▶ WHAT IS BEING ASKED:
Search the records for the word "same". Copy every line where it appears.

(Collected data entries)
☆ ☆ ☆

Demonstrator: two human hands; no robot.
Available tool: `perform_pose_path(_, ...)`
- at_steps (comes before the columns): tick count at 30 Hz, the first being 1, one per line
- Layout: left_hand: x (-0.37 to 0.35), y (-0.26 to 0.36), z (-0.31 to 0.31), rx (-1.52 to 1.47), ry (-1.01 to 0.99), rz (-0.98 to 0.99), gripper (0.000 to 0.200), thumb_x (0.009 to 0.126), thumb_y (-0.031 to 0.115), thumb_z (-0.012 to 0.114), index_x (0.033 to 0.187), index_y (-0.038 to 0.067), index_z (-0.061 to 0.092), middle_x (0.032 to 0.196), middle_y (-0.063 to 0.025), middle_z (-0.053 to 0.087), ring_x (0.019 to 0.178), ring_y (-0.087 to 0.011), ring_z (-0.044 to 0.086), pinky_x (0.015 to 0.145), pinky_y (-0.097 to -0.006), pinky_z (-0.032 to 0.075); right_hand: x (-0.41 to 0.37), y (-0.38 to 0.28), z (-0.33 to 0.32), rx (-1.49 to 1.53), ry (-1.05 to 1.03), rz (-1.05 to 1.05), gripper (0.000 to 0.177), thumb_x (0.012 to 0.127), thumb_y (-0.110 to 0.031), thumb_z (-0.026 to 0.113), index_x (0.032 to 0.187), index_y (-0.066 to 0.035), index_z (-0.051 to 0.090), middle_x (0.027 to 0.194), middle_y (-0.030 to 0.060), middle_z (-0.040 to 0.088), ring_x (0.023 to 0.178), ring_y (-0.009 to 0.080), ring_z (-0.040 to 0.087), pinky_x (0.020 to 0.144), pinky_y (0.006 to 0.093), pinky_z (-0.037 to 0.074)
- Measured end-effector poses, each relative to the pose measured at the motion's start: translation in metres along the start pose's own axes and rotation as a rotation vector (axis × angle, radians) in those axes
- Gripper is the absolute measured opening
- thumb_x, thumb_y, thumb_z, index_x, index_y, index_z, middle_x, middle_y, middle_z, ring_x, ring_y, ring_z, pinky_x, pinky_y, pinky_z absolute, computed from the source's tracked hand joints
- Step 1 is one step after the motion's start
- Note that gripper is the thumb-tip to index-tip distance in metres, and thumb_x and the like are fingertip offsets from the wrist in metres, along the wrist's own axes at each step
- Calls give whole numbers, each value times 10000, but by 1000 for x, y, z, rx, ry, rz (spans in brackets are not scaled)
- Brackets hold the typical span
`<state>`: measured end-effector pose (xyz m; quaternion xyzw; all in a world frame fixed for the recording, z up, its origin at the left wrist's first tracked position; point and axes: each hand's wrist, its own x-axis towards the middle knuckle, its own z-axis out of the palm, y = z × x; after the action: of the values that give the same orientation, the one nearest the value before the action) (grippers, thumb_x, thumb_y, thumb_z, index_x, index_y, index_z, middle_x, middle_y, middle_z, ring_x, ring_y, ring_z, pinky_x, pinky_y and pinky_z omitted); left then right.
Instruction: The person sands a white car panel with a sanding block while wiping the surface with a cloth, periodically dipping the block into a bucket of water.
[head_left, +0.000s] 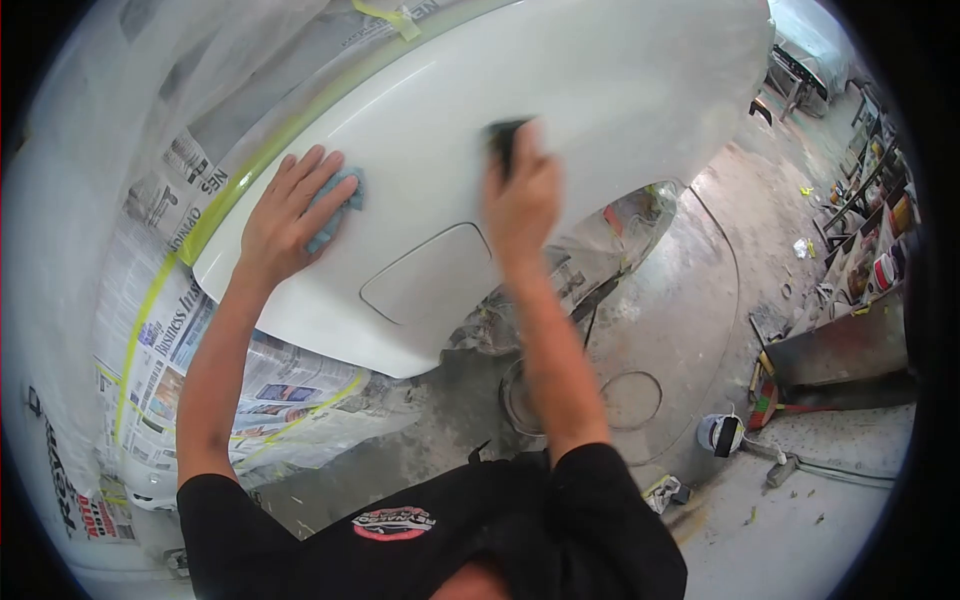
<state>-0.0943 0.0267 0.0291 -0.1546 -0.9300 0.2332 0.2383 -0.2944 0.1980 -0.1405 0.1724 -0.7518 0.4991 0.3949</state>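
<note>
A white car body panel with a closed fuel flap lies under both hands. My left hand rests on the panel near its taped edge, fingers spread over a blue cloth that shows beneath the palm and thumb. Farther right, my right hand is closed round a dark block against the panel; motion blurs both. The wheel opening with plastic sheeting is below and right of that hand.
Yellow-green tape and newspaper masking border the panel on the left. A hose curves over the floor. A white container stands lower right, and cluttered shelving lines the far right.
</note>
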Motion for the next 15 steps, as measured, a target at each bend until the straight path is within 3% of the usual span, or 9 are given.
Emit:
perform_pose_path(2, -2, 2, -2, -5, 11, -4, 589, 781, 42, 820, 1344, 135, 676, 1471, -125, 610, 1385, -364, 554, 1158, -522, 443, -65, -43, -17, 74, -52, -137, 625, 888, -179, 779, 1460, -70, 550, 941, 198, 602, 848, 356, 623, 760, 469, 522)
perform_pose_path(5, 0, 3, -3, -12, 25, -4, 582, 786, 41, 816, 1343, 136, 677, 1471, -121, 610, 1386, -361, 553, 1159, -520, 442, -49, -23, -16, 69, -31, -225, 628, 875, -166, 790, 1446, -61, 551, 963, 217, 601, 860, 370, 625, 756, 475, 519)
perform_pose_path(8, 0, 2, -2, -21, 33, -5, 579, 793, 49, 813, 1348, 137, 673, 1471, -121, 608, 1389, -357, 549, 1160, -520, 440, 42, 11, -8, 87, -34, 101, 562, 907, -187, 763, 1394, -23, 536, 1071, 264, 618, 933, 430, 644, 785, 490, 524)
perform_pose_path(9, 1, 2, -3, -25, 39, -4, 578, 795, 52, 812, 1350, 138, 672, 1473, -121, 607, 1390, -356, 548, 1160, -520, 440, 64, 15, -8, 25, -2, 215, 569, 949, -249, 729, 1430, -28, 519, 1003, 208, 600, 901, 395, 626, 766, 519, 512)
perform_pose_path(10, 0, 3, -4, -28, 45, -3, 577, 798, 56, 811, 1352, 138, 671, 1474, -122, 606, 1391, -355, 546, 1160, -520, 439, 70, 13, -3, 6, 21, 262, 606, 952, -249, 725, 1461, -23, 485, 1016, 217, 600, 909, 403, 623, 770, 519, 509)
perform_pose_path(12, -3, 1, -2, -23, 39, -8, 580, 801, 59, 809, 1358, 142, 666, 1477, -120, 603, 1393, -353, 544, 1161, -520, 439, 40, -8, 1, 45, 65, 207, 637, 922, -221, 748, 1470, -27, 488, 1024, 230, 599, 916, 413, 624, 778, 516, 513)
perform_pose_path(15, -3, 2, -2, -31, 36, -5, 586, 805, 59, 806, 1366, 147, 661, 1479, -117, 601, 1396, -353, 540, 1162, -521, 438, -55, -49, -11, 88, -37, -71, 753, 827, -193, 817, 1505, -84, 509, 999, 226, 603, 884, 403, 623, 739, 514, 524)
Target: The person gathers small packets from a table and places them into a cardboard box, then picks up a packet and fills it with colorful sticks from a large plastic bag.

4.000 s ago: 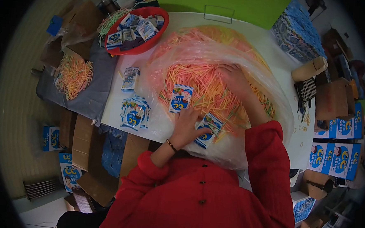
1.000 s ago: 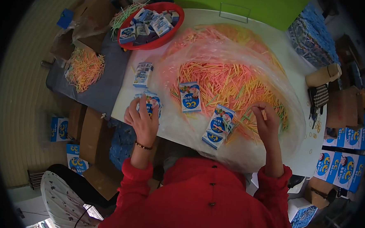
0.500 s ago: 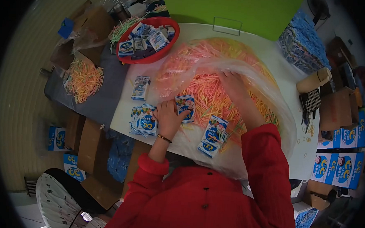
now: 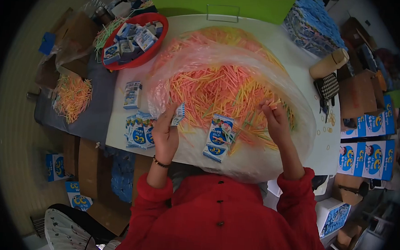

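Observation:
My left hand (image 4: 166, 134) is closed on a small blue-and-white packet (image 4: 179, 114), held up at the left edge of a large clear plastic bag (image 4: 247, 166). Pink, yellow and green sticks (image 4: 215, 92) fill the open bag. Over its right part, my right hand (image 4: 275, 117) pinches a few short pieces of stick (image 4: 273, 104) between the fingertips. Two joined packets (image 4: 218, 138) lie on the bag's front part, with some sticks on top. Left of my left hand, several packets (image 4: 139, 130) lie in a pile, and another packet (image 4: 132, 94) is behind them.
A red basin (image 4: 161, 41) with packets stands at the back left of the white table (image 4: 118, 136). More sticks (image 4: 73, 96) lie on a grey surface further left. At the right are a tan bottle (image 4: 328, 64), a checkered pouch (image 4: 327, 87) and rubber bands. Someone's patterned clothing shows lower left.
My left hand has lifted a packet off the table. My right hand has come up out of the sticks with a few pieces in its fingers. The whole view has shifted.

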### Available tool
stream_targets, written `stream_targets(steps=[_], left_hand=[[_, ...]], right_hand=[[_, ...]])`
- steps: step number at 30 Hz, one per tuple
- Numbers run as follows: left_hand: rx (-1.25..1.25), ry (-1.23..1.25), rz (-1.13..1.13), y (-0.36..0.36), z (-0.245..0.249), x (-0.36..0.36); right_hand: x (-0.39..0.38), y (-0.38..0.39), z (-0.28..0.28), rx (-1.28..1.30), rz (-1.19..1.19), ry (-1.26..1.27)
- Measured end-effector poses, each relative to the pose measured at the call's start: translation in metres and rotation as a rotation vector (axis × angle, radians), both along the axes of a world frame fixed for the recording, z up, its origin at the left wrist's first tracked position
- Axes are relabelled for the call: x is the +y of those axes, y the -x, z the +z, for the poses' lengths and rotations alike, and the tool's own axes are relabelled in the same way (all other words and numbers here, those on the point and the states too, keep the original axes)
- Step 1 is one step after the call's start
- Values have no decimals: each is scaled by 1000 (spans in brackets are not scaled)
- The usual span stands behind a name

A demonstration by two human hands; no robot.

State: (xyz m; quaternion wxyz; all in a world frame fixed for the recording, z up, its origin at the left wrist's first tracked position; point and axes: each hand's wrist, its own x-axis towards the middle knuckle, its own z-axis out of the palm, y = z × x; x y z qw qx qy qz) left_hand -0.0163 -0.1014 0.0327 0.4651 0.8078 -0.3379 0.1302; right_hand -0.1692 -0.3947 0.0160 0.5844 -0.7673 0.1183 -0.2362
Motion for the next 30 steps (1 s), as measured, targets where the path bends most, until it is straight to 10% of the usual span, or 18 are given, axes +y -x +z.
stream_targets(steps=[2, 9, 12, 18, 25, 30], left_hand=[[626, 379, -121, 14, -9, -8], [1564, 781, -351, 39, -15, -40], [1643, 795, -441, 47, -11, -48], [1529, 625, -440, 62, -40, -41], [1294, 429, -499, 62, -44, -42], [1136, 269, -491, 69, -40, -55]], right_hand=[[5, 22, -35, 48, -41, -13], [25, 28, -38, 92, -174, -80], [19, 29, -33, 115, -122, -477], [12, 28, -34, 42, -247, -138], [20, 29, 1, -95, -265, -515], [72, 12, 43, -195, 182, -574]])
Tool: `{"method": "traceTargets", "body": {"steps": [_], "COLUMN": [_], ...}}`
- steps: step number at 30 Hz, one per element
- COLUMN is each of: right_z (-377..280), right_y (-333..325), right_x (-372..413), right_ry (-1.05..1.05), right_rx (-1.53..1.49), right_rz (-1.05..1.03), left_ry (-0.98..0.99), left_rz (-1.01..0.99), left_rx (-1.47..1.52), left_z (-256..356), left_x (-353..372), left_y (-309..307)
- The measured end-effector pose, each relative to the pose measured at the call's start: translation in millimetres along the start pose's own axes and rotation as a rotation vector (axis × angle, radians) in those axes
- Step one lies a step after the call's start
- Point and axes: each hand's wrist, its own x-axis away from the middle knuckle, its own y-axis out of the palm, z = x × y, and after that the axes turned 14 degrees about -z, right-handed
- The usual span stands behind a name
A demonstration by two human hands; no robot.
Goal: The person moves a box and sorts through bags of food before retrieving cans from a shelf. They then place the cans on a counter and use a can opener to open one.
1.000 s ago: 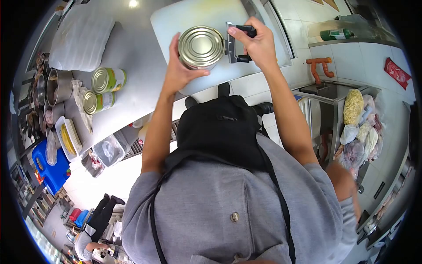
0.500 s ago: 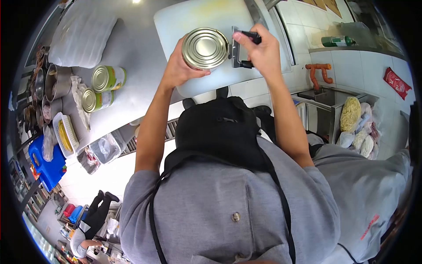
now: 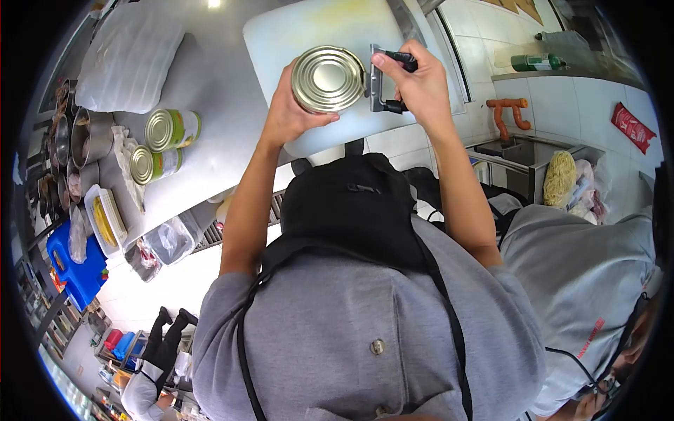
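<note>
A large metal can is held above the white cutting board, its ridged lid facing the camera. My left hand wraps around the can's left and lower side. On the can's right rim sits a can opener with a metal body and black handles. My right hand is closed around the opener, its thumb on the upper handle. A narrow gap shows along the lid's upper right edge. Two more cans with green labels, an upper can and a lower can, lie to the left on the steel counter.
A clear plastic-wrapped stack lies at the counter's upper left. Metal pots and a white basket line the left edge. A co-worker in a grey shirt stands close at my right, near a steel sink.
The co-worker on the right has shifted, and their hands now show at the lower right. My hands, the can and the opener stay nearly in place.
</note>
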Motion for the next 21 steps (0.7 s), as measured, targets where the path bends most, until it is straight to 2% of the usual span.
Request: {"method": "traceTargets", "body": {"steps": [2, 4, 8, 10, 12, 15, 17, 18, 21], "right_z": [-6, -13, -8, 1, 5, 7, 7, 6, -2], "right_y": [1, 2, 7, 3, -2, -10, -18, -16, -16], "right_x": [7, 18, 22, 13, 2, -13, -24, -29, -18], "right_ry": [-0.008, -0.113, -0.219, -0.043, -0.039, -0.096, -0.279, -0.261, -0.214], "right_rx": [0.008, 0.172, 0.24, 0.068, 0.045, 0.048, 0.226, 0.127, 0.193], "right_rz": [0.011, 0.07, 0.124, 0.059, 0.001, -0.053, -0.107, -0.148, -0.087], "left_ry": [0.014, 0.017, 0.022, 0.003, -0.008, 0.047, 0.048, 0.018, 0.0], "left_rz": [-0.011, -0.012, 0.006, -0.001, -0.012, 0.042, -0.09, -0.126, -0.116], "left_rx": [-0.003, 0.0, 0.066, 0.046, 0.021, 0.014, 0.089, 0.065, 0.038], "left_z": [1, 1, 1, -3, -5, -8, -12, -6, -4], "left_x": [1, 0, 1, 1, 3, 4, 2, -3, -10], "left_y": [2, 2, 5, 5, 8, 10, -3, -7, -7]}}
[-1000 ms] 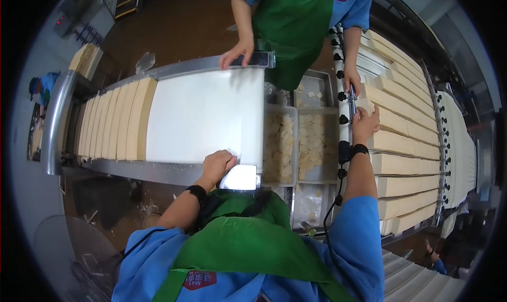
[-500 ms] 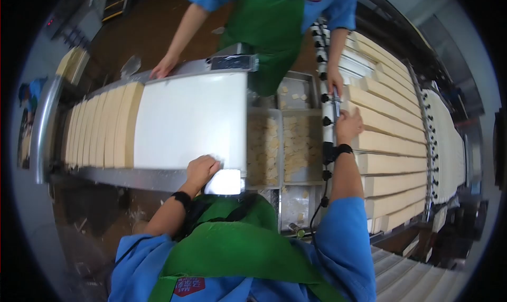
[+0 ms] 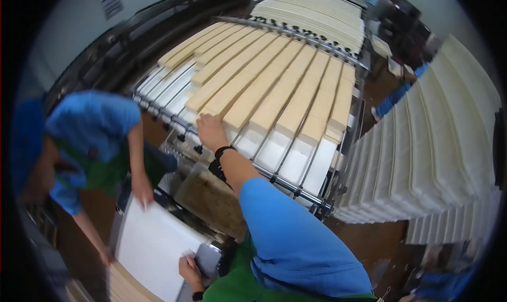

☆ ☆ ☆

▶ TASK RESULT:
`<state>`: measured end-effector pose (xyz m; quaternion xyzw; all in a world frame fixed for the recording, z up, its origin at the left wrist's first tracked position; point and axes: each hand's wrist, its own x-axis towards the middle knuckle, its own z-axis out of the palm, y = z × x; after the action: of the values that give the same orientation, the one nearest the value before the action) (grippers, thumb_x, thumb_y, thumb_z, index_x, index_y, index_z, middle_x, middle_y, middle_z, ring_x, ring_y, ring_z, pinky_x, pinky_y and pinky_z omitted); left then right.
- Axes are relabelled for the call: x is the +y of those axes, y the -x, z the +z, for the poses' lengths and rotations alike, and the tool's own axes are relabelled in the same way (all other words and numbers here, those on the point and the states too, keep the original axes)

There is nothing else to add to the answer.